WHAT TO DO
Tally every line in the listing that holds the string "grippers", then state the total and nothing more.
BEGIN
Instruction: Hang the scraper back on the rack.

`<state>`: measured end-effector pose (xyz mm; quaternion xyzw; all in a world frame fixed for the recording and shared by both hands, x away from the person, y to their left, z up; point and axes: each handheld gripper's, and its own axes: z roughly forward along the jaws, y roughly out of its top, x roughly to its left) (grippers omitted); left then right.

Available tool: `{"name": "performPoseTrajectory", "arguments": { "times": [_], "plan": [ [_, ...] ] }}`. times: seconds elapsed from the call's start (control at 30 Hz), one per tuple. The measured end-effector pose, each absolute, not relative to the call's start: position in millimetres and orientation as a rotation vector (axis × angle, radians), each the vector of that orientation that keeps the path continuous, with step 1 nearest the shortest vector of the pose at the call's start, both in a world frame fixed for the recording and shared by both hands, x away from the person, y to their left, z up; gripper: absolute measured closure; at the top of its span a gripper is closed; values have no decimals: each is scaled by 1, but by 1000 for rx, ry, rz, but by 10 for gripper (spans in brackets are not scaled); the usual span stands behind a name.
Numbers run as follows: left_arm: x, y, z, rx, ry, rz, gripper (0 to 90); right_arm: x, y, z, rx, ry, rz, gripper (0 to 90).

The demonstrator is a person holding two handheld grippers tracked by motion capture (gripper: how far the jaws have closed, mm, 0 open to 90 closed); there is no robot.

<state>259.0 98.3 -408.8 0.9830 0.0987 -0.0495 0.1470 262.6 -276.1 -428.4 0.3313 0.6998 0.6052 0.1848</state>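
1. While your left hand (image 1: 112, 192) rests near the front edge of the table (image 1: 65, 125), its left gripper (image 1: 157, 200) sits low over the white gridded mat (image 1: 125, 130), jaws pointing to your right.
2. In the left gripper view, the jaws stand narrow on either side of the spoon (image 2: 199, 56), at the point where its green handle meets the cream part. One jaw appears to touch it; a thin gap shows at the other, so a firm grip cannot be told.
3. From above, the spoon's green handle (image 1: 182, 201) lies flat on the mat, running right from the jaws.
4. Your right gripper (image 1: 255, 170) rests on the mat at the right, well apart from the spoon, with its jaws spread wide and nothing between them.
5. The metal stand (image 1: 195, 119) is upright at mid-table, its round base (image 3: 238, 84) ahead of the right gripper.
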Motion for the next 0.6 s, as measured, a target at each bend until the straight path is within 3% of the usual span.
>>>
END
ANSWER SECTION
2